Variable | Baseline mean (SD) | Post-GSI mean (SD) | Post-ASI mean (SD) | F(2, 24) | P | |
---|---|---|---|---|---|---|
MS CR | 74.70 (6.05) | 74.98 (8.60) | 67.03 (10.00) | 3.59 | 0.04 | |
MS RT | 2187 (289) | 2075 (283) | 2008 (220) | 10.13 | 0.01 | |
Age CR | 73.85 (11.57) | 74.62 (14.06) | 73.85 (11.39) | 0.04 | 0.97 | |
Age RT | 2102 (244) | 2038 (215) | 1998 (317) | 1.28 | 0.20 |
Abbreviations: MS, mental state judgments; age, age judgments; CR, percentage of correct responses; RT, reaction times in milliseconds; GSI, general stress induction; ASI, attachment stress induction. Post-hoc paired samples comparisons for CR in MS: significant differences in CR between baseline and post-ASI [t(12) = 2.30, p < 0.05] and between post-GSI and post-ASI [t(12) = 2.20, p < 0.05] with highest CR at baseline and lowest post-ASI. Post-hoc t-tests for RT during MS: significant differences between baseline and post-GSI [t(12) = 4.12, p < 0.01] and between baseline and post-ASI [t(12) = 3.65, p < 0.01] with longest reaction times at baseline and RT times post-ASI.
Four within-participants repeated measures ANOVAs comparing the three task conditions for differences in both correct responses and reaction times were performed for mental state and age judgments separately (see Table 1). For age judgments, this analysis did not yield significant differences for either correct responses or reaction times. Results of the ANOVA for mental state judgments indicated significant differences between task conditions for correct responses (F = 3.59, p = 0.04) and reaction times [F(2, 24) = 10.13, p = 0.01].
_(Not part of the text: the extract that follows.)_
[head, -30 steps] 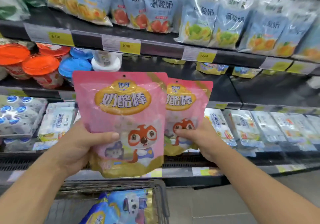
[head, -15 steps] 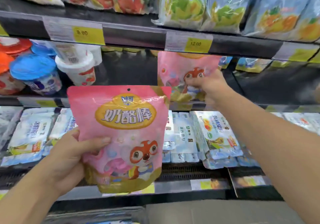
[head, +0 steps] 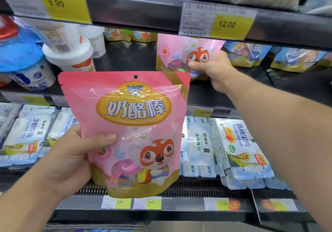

Post-hoc paired samples comparisons for correct responses in mental state judgments indicated that there were significant differences in the percentage of correct responses between baseline and post-ASI [t(12) = 2.30, p < 0.05] and between post-GSI and post-ASI [t(12) = 2.20, p < 0.05] with highest accuracy at baseline and lowest post-ASI. Post-hoc t-tests for reaction times during mental state judgments revealed significant differences between baseline and post-GSI [t(12) = 4.12, p < 0.01] and between baseline and post-ASI [t(12) = 3.65, p < 0.01] with longest reaction times at baseline and shortest reaction times post-ASI.
fMRI
We identified a network of brain regions that responds differentially to age and mental state judgments during the RMET-R in the absence of any pre-task stress induction (Figure 1). Peak coordinates, effect-size values, size, and anatomical labels for the regions of differential activation between the two judgment types are displayed in Table 2.
Table 2.
X | Y | Z | Size | t | p | |
---|---|---|---|---|---|---|
MENTAL STATE > AGE JUDGMENTS | ||||||
Right pSTS | 54 | −31 | 1 | 156 | 5.43 | <0.001 |
Right IFG | 51 | 26 | 1 | 388 | 6.75 | <0.001 |
Left posterior insula | −39 | −43 | 19 | 134 | 7.16 | <0.001 |
Right MTG | 48 | −52 | 1 | 177 | 5.73 | <0.001 |
Left STG | −51 | 8 | −11 | 849 | 8.18 | <0.001 |
Left mSTS | −54 | −16 | −2 | 192 | 6.55 | <0.001 |
Left pSTS | −51 | −34 | 1 | 3674 | 8.56 | <0.001 |
Left parahippocampal gyrus | −42 | −16 | −14 | 203 | 5.85 | <0.001 |
Left IFG | −51 | 26 | 7 | 1410 | 10.04 | <0.001 |
DMPFC | −9 | −4 | 55 | 517 | 6.51 | <0.001 |
AGE > MENTAL STATE JUDGMENTS | ||||||
Right IPL | 39 | −49 | 40 | 9259 | −11.76 | <0.001 |
Right MFG | 39 | 29 | 19 | 240 | −5.92 | <0.001 |
PCC/precuneus | 6 | −34 | 31 | 13822 | −10.14 | <0.001 |
Right DLPFC | 30 | 5 | 46 | 2297 | −6.19 | <0.001 |
Right ITG | 60 | −37 | −11 | 1753 | −9.72 | <0.001 |
Left IPL | −39 | −55 | 43 | 4153 | −7.73 | <0.001 |
Left cerebellum | −33 | −55 | −35 | 491 | −8.39 | <0.001 |
Regions identified in a whole-brain contrast of mental state and age judgments. Talairach coordinates and statistics refer to the voxel with the maximum signal change in each region of interest. Abbreviations: pSTS, posterior superior temporal sulcus; IFG, inferior frontal gyrus; MTG, middle temporal gyrus; STG, superior temporal gyrus; mSTS, middle superior temporal sulcus; DMPFC, dorsomedial prefrontal cortex; IPL, inferior parietal lobule; MFG, middle frontal gyrus; DLPFC, dorsolateral prefrontal cortex; ITG, inferior temporal gyrus.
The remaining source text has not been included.